_EXERCISE OBJECTIVE_.
Check every line of the listing below for "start", and report how many lines have it, as a number with nothing more.

_INFORMATION PROVIDED_.

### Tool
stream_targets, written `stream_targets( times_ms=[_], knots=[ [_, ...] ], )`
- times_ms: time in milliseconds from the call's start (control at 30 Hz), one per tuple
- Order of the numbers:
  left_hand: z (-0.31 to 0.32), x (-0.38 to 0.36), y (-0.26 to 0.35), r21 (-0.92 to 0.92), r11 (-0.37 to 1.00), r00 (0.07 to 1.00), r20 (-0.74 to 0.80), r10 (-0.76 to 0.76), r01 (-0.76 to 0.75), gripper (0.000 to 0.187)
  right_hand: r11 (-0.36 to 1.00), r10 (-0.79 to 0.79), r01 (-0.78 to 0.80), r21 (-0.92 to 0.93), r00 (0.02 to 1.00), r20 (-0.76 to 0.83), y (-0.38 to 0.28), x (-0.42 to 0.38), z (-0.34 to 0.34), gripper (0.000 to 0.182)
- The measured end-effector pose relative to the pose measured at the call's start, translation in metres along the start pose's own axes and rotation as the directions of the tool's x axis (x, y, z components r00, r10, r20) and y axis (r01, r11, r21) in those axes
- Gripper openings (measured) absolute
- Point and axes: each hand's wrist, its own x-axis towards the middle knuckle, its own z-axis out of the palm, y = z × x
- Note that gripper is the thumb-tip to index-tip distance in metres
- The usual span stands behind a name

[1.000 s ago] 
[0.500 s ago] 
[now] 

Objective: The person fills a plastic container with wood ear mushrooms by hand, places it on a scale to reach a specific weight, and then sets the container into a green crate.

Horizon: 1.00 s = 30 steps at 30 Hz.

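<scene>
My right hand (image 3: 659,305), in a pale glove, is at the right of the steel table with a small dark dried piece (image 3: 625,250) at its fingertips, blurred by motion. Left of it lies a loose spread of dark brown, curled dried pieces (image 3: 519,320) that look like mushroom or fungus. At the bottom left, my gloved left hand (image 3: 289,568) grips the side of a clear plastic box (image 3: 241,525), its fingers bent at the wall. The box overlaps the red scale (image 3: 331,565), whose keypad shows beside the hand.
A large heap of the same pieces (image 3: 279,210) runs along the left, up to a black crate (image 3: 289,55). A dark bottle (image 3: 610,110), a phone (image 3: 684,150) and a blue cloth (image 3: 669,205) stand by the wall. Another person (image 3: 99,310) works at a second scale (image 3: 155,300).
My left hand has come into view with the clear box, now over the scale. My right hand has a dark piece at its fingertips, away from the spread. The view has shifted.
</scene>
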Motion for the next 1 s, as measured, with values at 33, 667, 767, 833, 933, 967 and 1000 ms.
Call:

_RESULT FOR THIS TASK_.
2